Human threat analysis studies the following:

  • Human Behaviour
  • Cultural Awareness
  • Human Threat
  • Human skills to pick at target before an event
  • Envisage where incident might happen

Concept and principles

  • What are your vulnerabilities to threats?
  • Are you exposed to accidents and health risks?
  • Effectiveness
  • Efficiency

Information that will affect the security and countermeasures you have adopted:

  • Type of threats;
  • The pattern of the threats;
  • Causes of the threat;
  • In country threat levels;
  • Potential changes in threat level patterns.

Threat analysis techniques

Due diligence to provide basic information especially if you are new to the region this can provide you with a basic baseline of potential in country threat. You must focus on the geographical location of the threats, types of threat (e.g. kidnap) and the likely threat factors. Remember that as a journalist you would have different associated risk factors than a businessman would have, especially during newsgathering tasks.

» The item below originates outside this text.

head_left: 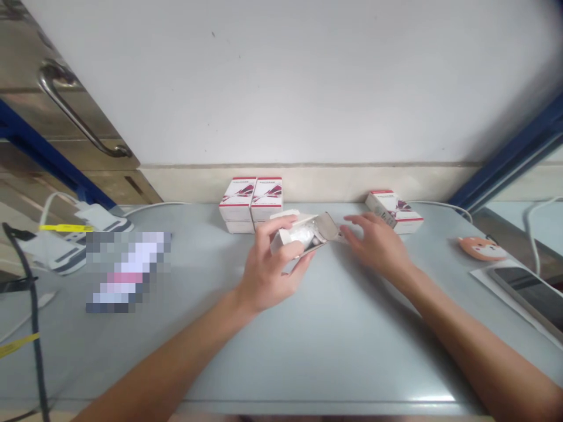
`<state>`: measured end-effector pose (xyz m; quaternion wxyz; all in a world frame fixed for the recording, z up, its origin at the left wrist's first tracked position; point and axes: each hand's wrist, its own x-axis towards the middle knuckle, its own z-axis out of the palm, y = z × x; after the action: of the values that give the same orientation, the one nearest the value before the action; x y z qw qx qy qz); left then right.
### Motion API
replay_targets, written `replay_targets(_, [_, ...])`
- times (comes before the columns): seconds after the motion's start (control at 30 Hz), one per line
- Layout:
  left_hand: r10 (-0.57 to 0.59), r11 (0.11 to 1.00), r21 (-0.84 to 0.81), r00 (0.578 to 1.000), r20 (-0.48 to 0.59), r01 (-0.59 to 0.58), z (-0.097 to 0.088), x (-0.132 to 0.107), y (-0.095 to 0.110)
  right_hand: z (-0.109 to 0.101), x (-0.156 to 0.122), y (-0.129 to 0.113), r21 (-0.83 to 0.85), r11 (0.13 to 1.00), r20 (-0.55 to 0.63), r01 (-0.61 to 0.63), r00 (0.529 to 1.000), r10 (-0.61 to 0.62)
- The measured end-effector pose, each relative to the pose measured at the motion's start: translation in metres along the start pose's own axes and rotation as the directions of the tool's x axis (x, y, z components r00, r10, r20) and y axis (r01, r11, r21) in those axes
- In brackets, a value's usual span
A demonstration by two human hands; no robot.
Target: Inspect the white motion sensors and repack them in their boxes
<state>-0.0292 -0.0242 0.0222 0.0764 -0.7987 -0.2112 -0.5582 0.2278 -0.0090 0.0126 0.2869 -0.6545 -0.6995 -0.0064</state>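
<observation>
My left hand (269,271) is closed round a small white carton (294,235), tilted with its end flaps open toward the right. A white item in clear plastic shows inside the opening. My right hand (375,241) hovers just right of the carton's open flap (329,227), fingers spread and lying flat over the grey table (334,340), holding nothing. Both forearms reach in from the near edge.
Stacked red-and-white boxes (251,204) stand against the back wall, and one more box (394,212) lies behind my right hand. A scanner device with cables (65,243) sits at left, an orange cartoon-face object (481,248) and a tablet (530,293) at right.
</observation>
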Motion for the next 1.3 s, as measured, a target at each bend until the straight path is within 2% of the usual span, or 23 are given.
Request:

Identification of specific risk patterns and most common type of attack: 

Firstly identify the most common threat in your geographical location, gather data on past, present and future threats, at what time the threat happened. Example: suicide bombers have a trend of detonating after prayer times. You must look at the type of threat and the outcomes of the threat.

Identification of threat level analyse the threat patterns for severity and regularity: 

Previous threats may not be consistent with more recent activity. Do not just use high to medium and low threat levels as these levels may not accurately identify imminent threats. Also, in volatile regions threat levels can go from low to high risk in a matter of minutes.

Look for threat indicators in your environment that the threat is going to change: 

Situational awareness is one of the most important factors when you are on the ground. Always be vigilant looking for changes in risk patterns. At the end of each day ask yourself whether the situation has become more volatile and what you are going to do about your own security. Are there risk indicators to suggest the situation in your environment may be political?

Imminent threat warnings may come from the local population: 

Some examples include a warning from a local employee (fixer) telling you that you may visit a location, e.g. a market place, that is usually populated but today there is nobody there! The military in that region may also give you security warnings.